■ **Your goal**
Every line below between the line holding "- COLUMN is" and the line holding "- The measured", inclusive, should be repeated exactly, and all other lines omitted.

■ **Dataset excerpt**
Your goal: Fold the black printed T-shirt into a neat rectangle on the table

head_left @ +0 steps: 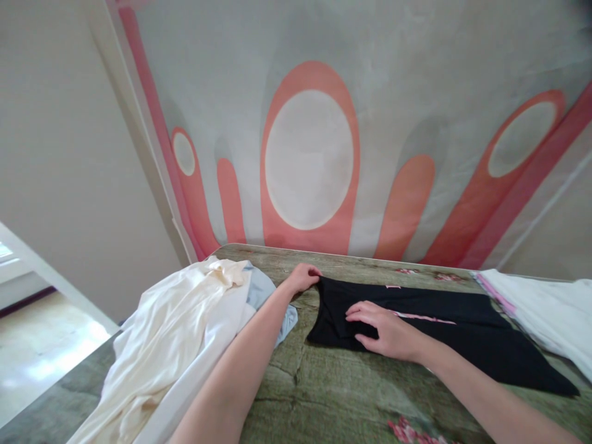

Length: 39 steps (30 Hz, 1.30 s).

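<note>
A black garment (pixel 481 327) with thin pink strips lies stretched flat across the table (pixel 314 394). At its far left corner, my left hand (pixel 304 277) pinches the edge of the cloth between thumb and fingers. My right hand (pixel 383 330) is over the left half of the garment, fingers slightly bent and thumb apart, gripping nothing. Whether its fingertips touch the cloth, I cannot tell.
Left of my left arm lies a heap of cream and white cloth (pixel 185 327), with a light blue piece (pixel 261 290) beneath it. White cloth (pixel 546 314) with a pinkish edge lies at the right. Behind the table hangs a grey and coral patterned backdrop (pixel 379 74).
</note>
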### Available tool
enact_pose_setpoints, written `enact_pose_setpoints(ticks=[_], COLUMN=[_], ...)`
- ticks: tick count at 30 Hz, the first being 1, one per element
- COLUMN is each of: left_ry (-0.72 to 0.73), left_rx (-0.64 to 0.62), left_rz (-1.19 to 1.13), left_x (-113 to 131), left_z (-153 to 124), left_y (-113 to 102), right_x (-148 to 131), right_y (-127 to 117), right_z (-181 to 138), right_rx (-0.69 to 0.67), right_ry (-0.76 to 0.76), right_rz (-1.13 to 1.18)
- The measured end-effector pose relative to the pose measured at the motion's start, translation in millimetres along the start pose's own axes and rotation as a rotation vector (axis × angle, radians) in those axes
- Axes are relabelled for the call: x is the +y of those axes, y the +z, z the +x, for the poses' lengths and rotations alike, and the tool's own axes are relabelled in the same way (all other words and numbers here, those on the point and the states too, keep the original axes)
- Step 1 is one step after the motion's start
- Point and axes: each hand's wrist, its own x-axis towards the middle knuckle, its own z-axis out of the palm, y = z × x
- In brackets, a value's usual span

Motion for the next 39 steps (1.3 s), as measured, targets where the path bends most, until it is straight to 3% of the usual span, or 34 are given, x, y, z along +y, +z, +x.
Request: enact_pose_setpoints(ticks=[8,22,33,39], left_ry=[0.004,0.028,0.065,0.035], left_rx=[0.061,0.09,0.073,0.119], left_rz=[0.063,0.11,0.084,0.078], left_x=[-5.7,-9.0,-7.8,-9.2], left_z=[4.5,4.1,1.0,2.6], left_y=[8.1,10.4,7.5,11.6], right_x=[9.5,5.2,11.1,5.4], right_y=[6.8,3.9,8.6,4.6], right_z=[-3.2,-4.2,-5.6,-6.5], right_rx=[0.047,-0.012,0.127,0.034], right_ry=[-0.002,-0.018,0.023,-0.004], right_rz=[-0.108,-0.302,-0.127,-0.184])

■ **Completed exercise**
- COLUMN is each of: left_ry (-0.72 to 0.73), left_rx (-0.64 to 0.62), left_rz (-1.19 to 1.13), left_x (-113 to 131), left_z (-153 to 124), left_y (-113 to 102), right_x (-148 to 131), right_y (-127 to 117), right_z (-181 to 138), right_rx (-0.69 to 0.67), right_ry (-0.76 to 0.76), right_rz (-1.13 to 1.18)
- The measured end-effector pose relative to the pose measured at the motion's start, translation in millimetres along the start pose's own axes and rotation as a rotation vector (axis × angle, radians) in those axes

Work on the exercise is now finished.